• TASK DETAILS: Somewhere below are a line with "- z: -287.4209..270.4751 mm" and a later line with "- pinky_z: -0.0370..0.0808". Output exactly those lines and all lines between them.

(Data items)
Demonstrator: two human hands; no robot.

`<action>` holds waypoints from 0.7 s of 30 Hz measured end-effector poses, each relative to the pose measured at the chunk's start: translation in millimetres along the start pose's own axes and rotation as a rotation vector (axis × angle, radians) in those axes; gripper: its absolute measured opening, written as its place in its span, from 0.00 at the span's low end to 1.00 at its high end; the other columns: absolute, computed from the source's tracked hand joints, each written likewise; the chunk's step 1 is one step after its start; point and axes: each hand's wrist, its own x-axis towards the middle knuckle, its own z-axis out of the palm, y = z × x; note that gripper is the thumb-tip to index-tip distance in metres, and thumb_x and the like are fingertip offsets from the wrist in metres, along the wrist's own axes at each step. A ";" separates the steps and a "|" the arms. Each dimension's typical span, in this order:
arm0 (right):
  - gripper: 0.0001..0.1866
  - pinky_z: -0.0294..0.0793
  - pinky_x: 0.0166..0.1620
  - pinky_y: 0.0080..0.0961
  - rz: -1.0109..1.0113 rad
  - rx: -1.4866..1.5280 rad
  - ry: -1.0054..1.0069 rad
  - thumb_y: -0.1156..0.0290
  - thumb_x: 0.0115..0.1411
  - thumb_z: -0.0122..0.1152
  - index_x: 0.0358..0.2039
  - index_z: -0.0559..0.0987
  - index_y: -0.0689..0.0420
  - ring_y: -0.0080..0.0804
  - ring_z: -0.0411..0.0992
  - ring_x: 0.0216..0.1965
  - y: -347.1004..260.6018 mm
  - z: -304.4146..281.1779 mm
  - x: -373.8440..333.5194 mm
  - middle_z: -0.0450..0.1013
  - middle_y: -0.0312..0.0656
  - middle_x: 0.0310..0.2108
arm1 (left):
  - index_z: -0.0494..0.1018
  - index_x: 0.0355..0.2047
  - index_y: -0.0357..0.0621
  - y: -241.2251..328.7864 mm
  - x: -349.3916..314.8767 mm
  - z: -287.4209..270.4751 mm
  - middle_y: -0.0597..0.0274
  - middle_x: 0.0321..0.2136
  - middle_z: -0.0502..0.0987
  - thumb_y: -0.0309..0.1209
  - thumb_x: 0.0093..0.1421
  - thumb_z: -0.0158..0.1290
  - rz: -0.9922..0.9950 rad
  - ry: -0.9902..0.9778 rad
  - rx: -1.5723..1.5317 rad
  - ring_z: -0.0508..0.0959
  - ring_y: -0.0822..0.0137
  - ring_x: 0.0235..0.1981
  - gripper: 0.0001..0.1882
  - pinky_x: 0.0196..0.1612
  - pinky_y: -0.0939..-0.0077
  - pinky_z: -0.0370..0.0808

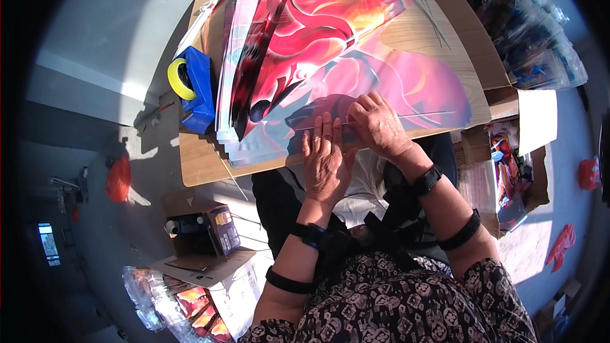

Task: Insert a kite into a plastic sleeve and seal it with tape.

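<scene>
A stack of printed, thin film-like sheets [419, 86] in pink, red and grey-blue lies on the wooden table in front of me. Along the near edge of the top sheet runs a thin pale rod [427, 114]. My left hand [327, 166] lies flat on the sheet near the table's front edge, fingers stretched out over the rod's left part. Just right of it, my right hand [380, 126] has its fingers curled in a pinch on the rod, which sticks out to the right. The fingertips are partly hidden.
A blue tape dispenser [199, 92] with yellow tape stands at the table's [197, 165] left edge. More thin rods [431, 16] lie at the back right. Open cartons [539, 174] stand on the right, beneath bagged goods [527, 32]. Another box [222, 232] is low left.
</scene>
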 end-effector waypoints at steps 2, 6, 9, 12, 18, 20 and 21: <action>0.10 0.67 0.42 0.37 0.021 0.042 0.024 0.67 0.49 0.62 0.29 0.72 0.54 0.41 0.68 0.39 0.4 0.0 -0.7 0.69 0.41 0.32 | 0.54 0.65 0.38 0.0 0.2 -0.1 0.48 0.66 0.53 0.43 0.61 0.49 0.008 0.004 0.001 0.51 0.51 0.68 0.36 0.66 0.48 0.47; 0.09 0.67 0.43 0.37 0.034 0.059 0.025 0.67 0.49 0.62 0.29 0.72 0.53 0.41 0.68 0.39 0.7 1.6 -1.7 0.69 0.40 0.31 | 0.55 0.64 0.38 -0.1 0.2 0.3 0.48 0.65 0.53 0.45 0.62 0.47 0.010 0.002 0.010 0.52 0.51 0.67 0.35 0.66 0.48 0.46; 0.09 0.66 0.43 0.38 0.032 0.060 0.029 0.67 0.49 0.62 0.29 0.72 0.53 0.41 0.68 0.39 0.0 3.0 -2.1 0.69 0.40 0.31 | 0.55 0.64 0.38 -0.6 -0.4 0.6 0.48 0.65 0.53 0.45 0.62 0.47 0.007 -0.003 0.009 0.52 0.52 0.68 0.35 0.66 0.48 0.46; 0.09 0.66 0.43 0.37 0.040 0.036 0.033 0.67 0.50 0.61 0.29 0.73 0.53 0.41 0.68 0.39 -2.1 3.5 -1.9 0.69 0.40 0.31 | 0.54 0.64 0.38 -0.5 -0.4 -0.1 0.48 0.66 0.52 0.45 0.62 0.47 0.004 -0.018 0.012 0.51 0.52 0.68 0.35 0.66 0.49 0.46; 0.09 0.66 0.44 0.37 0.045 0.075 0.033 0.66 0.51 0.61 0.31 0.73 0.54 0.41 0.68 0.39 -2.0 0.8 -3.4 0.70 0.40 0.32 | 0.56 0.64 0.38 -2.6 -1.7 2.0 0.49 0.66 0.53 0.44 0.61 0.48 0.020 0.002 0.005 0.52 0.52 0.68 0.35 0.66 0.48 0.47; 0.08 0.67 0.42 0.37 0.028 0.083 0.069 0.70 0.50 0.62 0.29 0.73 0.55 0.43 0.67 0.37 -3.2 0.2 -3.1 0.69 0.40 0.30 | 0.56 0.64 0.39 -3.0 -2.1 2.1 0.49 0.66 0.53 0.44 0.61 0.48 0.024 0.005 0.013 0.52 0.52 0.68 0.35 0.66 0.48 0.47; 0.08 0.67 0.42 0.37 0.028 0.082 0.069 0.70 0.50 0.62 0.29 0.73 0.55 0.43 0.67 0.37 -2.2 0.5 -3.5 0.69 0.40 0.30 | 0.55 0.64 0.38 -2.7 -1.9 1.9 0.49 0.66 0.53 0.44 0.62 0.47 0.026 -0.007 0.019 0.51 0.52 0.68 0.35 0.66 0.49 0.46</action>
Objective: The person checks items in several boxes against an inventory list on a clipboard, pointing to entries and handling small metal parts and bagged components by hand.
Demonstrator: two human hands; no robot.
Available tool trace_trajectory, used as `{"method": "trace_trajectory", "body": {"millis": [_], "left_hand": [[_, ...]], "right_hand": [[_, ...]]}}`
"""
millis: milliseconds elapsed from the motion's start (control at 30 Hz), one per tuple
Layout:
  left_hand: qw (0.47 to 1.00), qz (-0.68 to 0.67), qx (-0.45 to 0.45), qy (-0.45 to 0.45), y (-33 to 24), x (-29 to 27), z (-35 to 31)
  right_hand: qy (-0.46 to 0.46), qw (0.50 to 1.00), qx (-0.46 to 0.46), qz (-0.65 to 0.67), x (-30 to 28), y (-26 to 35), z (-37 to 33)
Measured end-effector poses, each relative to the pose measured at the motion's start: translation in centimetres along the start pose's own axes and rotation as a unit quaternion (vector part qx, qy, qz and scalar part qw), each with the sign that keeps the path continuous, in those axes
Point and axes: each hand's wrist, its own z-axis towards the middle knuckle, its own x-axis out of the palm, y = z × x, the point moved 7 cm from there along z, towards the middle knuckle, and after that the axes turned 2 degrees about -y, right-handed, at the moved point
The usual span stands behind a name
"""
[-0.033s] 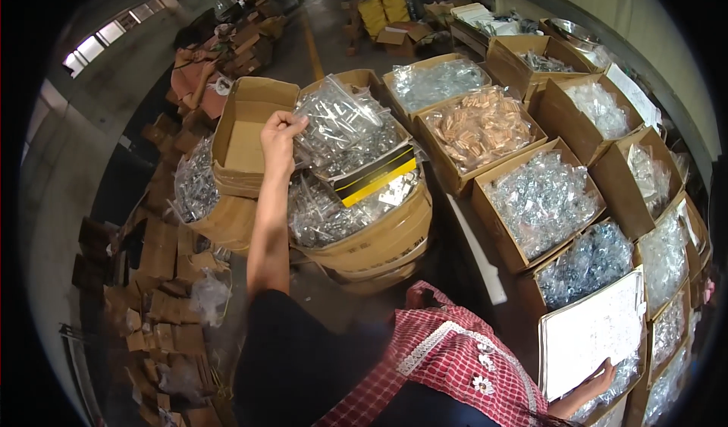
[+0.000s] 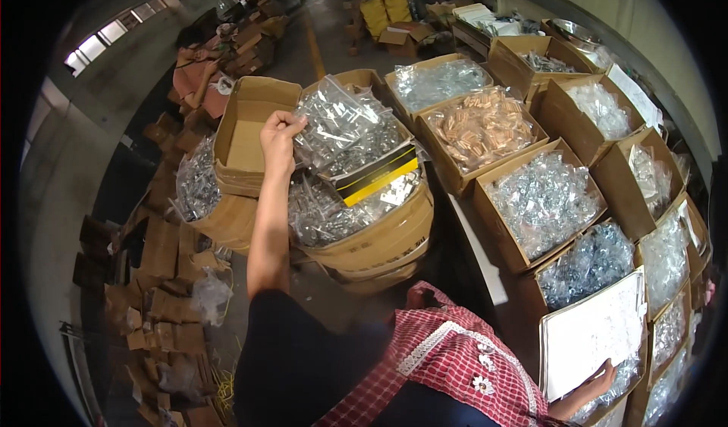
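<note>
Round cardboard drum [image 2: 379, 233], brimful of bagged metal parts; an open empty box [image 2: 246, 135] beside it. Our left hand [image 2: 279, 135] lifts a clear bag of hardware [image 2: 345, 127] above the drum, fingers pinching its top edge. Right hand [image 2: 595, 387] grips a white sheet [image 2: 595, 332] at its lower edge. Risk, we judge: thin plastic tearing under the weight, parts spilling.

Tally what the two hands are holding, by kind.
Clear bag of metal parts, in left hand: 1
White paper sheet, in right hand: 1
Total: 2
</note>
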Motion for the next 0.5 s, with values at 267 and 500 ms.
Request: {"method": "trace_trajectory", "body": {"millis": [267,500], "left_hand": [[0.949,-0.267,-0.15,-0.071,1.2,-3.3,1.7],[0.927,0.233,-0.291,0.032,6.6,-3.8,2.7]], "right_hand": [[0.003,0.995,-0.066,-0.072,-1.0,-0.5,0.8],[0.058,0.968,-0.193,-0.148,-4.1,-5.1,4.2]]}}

• RESPONSE BELOW:
  - z: -287.4209..270.4751 mm
  - middle_y: -0.0597..0.0274
  - middle_x: 0.0321..0.2136
  - middle_z: -0.0502..0.0987
  - thumb_y: -0.0309..0.1209
  - thumb_x: 0.0093..0.1421
  - thumb_z: -0.0158..0.1290
  - rz: -0.9922..0.9950 rad
  - ry: -0.9902..0.9778 rad
  - rx: -1.5723..1.5317 rad
  - ring_z: -0.0508..0.0959
  - ring_y: -0.0822..0.0137
  - ring_x: 0.0235..0.1981
  - gripper: 0.0001..0.1882
  - pinky_x: 0.0196..0.1612
  - pinky_y: -0.0939..-0.0077
  - pinky_z: -0.0370..0.0808

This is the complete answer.